Last Thursday the New York Times Business Section featured a piece entitled "Developing Markets in Bloom Again" which reported stock markets in India, Brazil and China up by 64%, 41%, and 37% respectively over the past three months. The article's premise was "the recovery of the global economy is at hand and being led by the developing world". I couldn't agree more.
At our conference in Scottsdale ten days ago we focused on the need for business across industries to understand where and how their global supply chain strategy impacts and is impacted by the special challenges of managing intellectual property. Clearly there is something to this idea since the event sold out despite the rotten economy and widespread travel bans. Candidly, however, I have to admit we're no more certain of how to make money in the Content Economy now than we were before the conference. So where's the growth engine that digs us out of the current recession?
The conundrum goes like this: we all know higher value work is based on intellectual value add and we all hope there will be profits in building IP empires. Unfortunately, today's pricing and IP protection models are so weak that pure IP players like media and entertainment are getting killed. We also wonder how the developing world can keep up if such work is education intensive and dependent on a highly evolved consumer economy infrastructure. Meanwhile, consumer demand in the US and Europe looks unlikely to ever return to its credit drenched ways of 200X. Sounds like a Catch 22 - can't move on to the post industrial economy because our profit engines are designed for the old days.
Perhaps the answer lies simply in serving the basic needs of the populations of India, China, Brazil and the like. Take IP that is market ready including brands and formulas, life science patents, manufacturing technologies and so on, package and price it for low income consumers and seek growth in markets that are not saturated. Bring back consumer demand data to reenergize the IP portfolio and include it in the next round of innovation. Lather, rinse, repeat.
Developing world economies are recovering now because they have demand, and increasingly, the means to serve it. Exports are not the engine they once were because we in the US can skip the new toys. None of this is a mystery to some of the mega-brands we look up to like GlaxoSmithKline, Procter & Gamble or Caterpillar. They see the opportunity and are preparing to tap it. A global recovery will blossom if the infrastructure serving this massive consumer population moves up the priority list.
With any luck, the brain intensive work of the new Content Economy will grow alongside this build out as established 20th century IP empires find new partners and customers in the developing world.

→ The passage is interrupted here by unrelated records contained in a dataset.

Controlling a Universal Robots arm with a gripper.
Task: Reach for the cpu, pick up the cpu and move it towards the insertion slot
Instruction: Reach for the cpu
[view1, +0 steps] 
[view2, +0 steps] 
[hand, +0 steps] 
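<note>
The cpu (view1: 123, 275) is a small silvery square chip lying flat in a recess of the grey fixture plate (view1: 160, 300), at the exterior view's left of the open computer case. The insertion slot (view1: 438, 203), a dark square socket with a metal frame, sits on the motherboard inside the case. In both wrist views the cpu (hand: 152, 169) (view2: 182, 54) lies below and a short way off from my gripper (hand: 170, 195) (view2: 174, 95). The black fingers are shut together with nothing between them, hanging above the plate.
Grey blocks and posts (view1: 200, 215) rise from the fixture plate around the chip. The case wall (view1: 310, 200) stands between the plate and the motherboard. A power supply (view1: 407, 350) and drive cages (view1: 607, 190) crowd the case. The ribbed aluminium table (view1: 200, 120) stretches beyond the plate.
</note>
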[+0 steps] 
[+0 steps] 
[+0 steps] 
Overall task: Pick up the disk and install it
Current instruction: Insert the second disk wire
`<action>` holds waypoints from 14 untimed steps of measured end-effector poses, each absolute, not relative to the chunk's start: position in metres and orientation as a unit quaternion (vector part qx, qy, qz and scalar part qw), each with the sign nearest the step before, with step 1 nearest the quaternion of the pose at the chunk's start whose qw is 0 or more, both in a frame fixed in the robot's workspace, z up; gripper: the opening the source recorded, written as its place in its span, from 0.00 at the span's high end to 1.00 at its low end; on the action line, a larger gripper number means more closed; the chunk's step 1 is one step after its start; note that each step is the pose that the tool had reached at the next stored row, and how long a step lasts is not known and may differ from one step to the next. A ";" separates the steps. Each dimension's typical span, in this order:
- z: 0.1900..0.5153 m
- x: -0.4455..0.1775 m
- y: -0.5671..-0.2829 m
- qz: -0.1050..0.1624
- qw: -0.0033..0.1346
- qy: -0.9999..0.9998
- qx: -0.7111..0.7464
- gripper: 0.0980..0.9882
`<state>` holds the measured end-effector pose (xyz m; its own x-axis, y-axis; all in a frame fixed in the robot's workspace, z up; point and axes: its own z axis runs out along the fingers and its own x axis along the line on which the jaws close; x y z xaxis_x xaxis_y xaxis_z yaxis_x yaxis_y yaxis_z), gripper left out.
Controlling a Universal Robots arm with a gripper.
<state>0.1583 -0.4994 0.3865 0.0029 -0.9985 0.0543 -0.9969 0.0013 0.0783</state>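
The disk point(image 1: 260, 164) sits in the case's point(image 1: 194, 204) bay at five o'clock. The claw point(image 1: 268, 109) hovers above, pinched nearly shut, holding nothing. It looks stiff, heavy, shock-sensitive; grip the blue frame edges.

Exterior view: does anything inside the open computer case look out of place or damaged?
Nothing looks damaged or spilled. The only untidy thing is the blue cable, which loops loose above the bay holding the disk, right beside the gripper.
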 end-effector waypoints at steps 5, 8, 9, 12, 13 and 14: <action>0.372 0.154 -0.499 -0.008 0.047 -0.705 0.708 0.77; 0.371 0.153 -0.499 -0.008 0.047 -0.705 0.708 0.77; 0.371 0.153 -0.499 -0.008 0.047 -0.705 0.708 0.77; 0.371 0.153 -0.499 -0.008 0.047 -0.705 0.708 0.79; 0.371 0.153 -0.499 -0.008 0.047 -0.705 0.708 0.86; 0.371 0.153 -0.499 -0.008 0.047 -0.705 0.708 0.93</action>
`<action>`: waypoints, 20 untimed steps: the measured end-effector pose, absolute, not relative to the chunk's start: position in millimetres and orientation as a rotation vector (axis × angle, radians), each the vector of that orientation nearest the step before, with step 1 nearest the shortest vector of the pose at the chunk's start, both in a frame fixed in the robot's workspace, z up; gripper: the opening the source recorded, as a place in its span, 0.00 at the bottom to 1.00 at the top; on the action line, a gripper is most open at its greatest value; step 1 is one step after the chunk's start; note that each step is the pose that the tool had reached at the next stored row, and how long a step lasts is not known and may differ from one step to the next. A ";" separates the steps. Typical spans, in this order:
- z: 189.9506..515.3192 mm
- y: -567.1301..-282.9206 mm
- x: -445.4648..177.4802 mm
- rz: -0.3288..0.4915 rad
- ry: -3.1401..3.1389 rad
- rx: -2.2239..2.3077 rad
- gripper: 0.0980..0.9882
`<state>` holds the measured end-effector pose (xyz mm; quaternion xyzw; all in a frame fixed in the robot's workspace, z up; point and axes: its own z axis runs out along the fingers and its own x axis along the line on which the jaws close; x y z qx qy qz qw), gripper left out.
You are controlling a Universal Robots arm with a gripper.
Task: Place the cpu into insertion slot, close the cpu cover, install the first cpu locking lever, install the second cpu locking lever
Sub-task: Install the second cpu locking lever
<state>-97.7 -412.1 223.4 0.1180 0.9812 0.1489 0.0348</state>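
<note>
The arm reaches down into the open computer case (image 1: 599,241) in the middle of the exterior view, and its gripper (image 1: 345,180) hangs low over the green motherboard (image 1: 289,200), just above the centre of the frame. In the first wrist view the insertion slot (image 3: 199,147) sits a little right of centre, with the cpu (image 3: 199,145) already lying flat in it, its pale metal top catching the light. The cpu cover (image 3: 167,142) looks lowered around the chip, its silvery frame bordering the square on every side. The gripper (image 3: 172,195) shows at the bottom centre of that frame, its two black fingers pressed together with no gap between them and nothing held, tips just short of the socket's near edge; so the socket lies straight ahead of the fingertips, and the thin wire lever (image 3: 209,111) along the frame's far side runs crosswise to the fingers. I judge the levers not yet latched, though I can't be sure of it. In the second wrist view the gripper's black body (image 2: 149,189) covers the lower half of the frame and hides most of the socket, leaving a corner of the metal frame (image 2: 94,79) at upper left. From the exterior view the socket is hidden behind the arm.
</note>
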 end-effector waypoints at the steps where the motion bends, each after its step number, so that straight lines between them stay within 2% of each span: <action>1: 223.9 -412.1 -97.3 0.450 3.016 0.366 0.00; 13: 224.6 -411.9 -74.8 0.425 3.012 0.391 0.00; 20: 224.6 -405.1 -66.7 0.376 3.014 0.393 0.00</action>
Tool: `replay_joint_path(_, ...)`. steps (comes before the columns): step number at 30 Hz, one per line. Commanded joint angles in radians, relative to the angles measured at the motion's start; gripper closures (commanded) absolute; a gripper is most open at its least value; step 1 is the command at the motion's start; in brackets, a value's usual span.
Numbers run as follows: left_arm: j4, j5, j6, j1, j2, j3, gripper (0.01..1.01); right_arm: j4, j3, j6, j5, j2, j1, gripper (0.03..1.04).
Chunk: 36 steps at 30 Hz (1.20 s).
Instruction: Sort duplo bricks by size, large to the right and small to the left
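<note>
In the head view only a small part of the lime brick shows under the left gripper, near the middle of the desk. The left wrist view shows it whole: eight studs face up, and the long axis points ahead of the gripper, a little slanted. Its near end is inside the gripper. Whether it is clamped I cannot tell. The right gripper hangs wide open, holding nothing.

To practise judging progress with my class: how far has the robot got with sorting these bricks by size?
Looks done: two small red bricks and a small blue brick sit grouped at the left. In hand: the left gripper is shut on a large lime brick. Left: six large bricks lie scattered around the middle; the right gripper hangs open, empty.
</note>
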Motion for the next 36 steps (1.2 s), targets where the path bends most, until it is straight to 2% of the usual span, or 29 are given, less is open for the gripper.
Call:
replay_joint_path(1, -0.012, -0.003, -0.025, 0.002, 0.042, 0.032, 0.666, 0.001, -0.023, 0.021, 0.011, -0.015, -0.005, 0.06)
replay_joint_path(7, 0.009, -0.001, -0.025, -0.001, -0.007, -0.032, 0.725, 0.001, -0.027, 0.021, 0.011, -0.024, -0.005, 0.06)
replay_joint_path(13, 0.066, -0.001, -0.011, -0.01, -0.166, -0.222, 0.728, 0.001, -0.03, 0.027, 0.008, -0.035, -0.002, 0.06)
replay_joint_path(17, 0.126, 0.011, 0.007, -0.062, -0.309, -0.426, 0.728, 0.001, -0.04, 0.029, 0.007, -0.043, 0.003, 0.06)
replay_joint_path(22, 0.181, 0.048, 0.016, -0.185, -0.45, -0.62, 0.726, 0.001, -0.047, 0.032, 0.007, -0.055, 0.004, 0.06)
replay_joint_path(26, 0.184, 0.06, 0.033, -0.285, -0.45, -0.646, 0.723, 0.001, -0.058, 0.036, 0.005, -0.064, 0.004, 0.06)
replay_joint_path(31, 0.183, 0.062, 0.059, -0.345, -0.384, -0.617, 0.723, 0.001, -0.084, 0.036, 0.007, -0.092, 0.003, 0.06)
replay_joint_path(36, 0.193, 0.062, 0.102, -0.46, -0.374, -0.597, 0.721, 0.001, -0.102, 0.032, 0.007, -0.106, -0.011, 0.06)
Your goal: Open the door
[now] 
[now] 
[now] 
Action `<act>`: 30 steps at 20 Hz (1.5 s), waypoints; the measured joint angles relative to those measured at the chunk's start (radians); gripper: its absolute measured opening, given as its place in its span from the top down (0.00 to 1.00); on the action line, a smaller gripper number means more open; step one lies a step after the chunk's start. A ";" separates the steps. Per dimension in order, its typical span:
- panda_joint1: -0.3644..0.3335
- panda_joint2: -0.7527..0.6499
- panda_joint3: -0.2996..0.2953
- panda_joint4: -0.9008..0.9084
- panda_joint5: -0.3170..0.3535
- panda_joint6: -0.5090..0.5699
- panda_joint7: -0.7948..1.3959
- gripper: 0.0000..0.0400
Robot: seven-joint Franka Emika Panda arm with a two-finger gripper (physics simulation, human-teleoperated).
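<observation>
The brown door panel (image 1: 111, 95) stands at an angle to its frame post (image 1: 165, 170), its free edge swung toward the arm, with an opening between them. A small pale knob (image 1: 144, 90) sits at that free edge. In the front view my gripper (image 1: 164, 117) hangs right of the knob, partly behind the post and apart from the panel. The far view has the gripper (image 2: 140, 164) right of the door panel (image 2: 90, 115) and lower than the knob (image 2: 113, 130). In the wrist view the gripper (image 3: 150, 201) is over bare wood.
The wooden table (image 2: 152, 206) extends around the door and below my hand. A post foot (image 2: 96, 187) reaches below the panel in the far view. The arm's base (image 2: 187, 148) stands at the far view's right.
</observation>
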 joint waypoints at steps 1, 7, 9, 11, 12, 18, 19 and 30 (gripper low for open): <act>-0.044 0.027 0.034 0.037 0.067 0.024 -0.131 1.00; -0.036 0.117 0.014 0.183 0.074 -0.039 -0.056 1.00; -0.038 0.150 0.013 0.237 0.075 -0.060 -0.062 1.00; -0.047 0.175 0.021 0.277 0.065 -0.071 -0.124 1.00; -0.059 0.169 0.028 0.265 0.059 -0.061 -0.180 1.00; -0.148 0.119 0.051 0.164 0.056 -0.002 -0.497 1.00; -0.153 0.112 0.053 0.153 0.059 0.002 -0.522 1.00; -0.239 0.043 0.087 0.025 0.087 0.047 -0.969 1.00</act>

To repeat a phrase from our opening video at last week's conference "the modern fascination with media is built on manufacturing". Let's build the foundation and start the engines running again.


Hi Kevin
I wish I had come across your post when I wrote a blog on June 23 about this very topic. If nothing else I would have referenced yours for added credibility. I believe that Nokia has adopted your concept of "Lather, rinse, repeat", and that this is the strategy that all companies need to adopt, particularly in consumer electronics.
I think the environmental movements catch phrase of "reduce, reuse, recycle" can also be repurposed to capture the concept of what companies in the western world need to do in terms of products and IP in order capture markets in the developing world. Again I think Nokia has been leading the way with the manner in which it is transforming banking transactions in Africa.
I am also fascinated in the rise of companies such as Acer, Huawei, and Lenovo. I came across Wockhardt, an Indian Pharma company, the other day that has revenues of USD833M. I am embarassed to say I had not heard of them before last week.
My blog post is http://blog.kinaxis.com/2009/06/recession-or-reset/
Regards
Trevor Miles
Kinaxis
Posted by: Trevor Miles | July 27, 2009 at 05:11 AM
Hi Kevin,
I completely agree with you when you say that the engine of recovery of economy will come from the developing world specially the BRIC countries. Having said this, there are enough pointers that suggests that the biggest economy of the world, The United States, is also on the path of recovery and we can see it as early as Q1 2010. The UCLA Anderson School of Management's report predicts an average quarterly growth of 2.7% and an average of 4.1% in 2011.
Talking about India, a 'U' shaped revival of growth path is expected with two not-so-good quarters followed by two good quarters as mentioned by some of the analysts.